The extension for array_insert (which expands the array if necessary, like a C ++ vector) is even more hairy, including several nested ternary operators.

Since no one has mentioned this yet, the only way to get smart printf statements is to use the ternary operator:

 printf("%d item%s", count, count > 1 ? "s\n" : "\n"); 

Warning. There are some differences in operator precedence when switching from C to C ++ and may be surprised at the subtle error (s) that arise from this.

This is syntactic sugar and convenient shorthand for short if / else blocks containing only one statement. Functionally, both designs should be performed identically.

A ternary operator can have better performance than normal, if else, it can be crucial for embedded applications, but optimizing the compiler can make this difference.

In some programming languages, if-else is an expression and evaluates the value

 def correct = true; def answer = if (correct) "Yes" else "No"; 

so there is no need for conditional expression.

trernary = simple if-else form.
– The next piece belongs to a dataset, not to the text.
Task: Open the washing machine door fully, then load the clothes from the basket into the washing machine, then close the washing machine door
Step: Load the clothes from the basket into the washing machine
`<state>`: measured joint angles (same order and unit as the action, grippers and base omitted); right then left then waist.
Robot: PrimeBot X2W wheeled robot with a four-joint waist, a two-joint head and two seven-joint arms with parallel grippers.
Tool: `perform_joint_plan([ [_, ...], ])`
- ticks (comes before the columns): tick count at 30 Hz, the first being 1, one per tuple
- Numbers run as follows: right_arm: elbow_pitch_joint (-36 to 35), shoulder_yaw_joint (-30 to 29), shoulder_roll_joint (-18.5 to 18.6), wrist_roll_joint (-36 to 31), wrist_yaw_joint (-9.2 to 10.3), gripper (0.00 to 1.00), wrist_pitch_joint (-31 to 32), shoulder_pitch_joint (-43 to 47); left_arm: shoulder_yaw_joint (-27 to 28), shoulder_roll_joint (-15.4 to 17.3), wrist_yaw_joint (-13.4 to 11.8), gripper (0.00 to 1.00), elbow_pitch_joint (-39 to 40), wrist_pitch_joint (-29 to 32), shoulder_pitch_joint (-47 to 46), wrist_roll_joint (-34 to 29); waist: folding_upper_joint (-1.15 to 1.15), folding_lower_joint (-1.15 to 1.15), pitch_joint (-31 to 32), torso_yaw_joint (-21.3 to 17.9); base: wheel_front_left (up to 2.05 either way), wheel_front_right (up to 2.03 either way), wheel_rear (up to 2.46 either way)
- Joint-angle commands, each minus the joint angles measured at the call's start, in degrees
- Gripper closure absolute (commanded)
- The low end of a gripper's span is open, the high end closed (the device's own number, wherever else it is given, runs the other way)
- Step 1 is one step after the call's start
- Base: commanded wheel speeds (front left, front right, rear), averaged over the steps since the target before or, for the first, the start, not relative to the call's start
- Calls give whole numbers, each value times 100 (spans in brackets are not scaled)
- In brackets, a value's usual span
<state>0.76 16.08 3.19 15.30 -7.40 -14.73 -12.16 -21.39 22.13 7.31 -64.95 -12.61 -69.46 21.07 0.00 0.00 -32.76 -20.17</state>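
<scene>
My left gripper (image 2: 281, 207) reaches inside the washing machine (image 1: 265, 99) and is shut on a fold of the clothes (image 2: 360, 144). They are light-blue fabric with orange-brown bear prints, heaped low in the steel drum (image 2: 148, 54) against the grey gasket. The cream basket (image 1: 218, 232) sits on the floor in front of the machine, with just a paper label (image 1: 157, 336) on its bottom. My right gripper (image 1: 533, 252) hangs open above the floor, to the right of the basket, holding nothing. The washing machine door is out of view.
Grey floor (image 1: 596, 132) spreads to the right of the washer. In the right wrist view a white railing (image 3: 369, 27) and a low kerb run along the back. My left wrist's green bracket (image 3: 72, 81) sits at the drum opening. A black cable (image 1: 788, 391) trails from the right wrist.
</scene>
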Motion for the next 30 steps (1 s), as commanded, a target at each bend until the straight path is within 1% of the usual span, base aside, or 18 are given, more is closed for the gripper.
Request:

It is available mainly for readability.

as dwn said, performance was one of its advantages when complex processors grew, MSDN blog Non-classic processor behavior: how something can be faster than not doing it gives an example that clearly shows the difference between the ternary (conditional) operator and if / else.

enter the following code:

 #include <windows.h> #include <stdlib.h> #include <stdlib.h> #include <stdio.h> int array[10000]; int countthem(int boundary) { int count = 0; for (int i = 0; i < 10000; i++) { if (array[i] < boundary) count++; } return count; } int __cdecl wmain(int, wchar_t **) { for (int i = 0; i < 10000; i++) array[i] = rand() % 10; for (int boundary = 0; boundary <= 10; boundary++) { LARGE_INTEGER liStart, liEnd; QueryPerformanceCounter(&liStart); int count = 0; for (int iterations = 0; iterations < 100; iterations++) { count += countthem(boundary); } QueryPerformanceCounter(&liEnd); printf("count=%7d, time = %I64d\n", count, liEnd.QuadPart - liStart.QuadPart); } return 0; } 

the cost for different borders is very different and more strange (see source material). and if you change:

  if (array[i] < boundary) count++; 

to

  count += (array[i] < boundary) ? 1 : 0; 

The execution time is now independent of the limit value, since:

the optimizer was able to remove the branch from the ternary expression.

but on my Intel i5 cpu / windows 10 / vs2015 desktop, my test result is very different from the msdn blog.

when using debug mode if / else cost:

 count= 0, time = 6434 count= 100000, time = 7652 count= 200800, time = 10124 count= 300200, time = 12820 count= 403100, time = 15566 count= 497400, time = 16911 count= 602900, time = 15999 count= 700700, time = 12997 count= 797500, time = 11465 count= 902500, time = 7619 count=1000000, time = 6429 

and the cost of a triple operator:

 count= 0, time = 7045 count= 100000, time = 10194 count= 200800, time = 12080 count= 300200, time = 15007 count= 403100, time = 18519 count= 497400, time = 20957 count= 602900, time = 17851 count= 700700, time = 14593 count= 797500, time = 12390 count= 902500, time = 9283 count=1000000, time = 7020 

when using release mode if / else cost:

 count= 0, time = 7 count= 100000, time = 9 count= 200800, time = 9 count= 300200, time = 9 count= 403100, time = 9 count= 497400, time = 8 count= 602900, time = 7 count= 700700, time = 7 count= 797500, time = 10 count= 902500, time = 7 count=1000000, time = 7 

and the cost of a triple operator:

 count= 0, time = 16 count= 100000, time = 17 count= 200800, time = 18 count= 300200, time = 16 count= 403100, time = 22 count= 497400, time = 16 count= 602900, time = 16 count= 700700, time = 15 count= 797500, time = 15 count= 902500, time = 16 count=1000000, time = 16 

the ternary operator is slower than the if else statement on my machine!

therefore, according to various compiler optimization methods, the ternal and if / else operator can behave very strongly.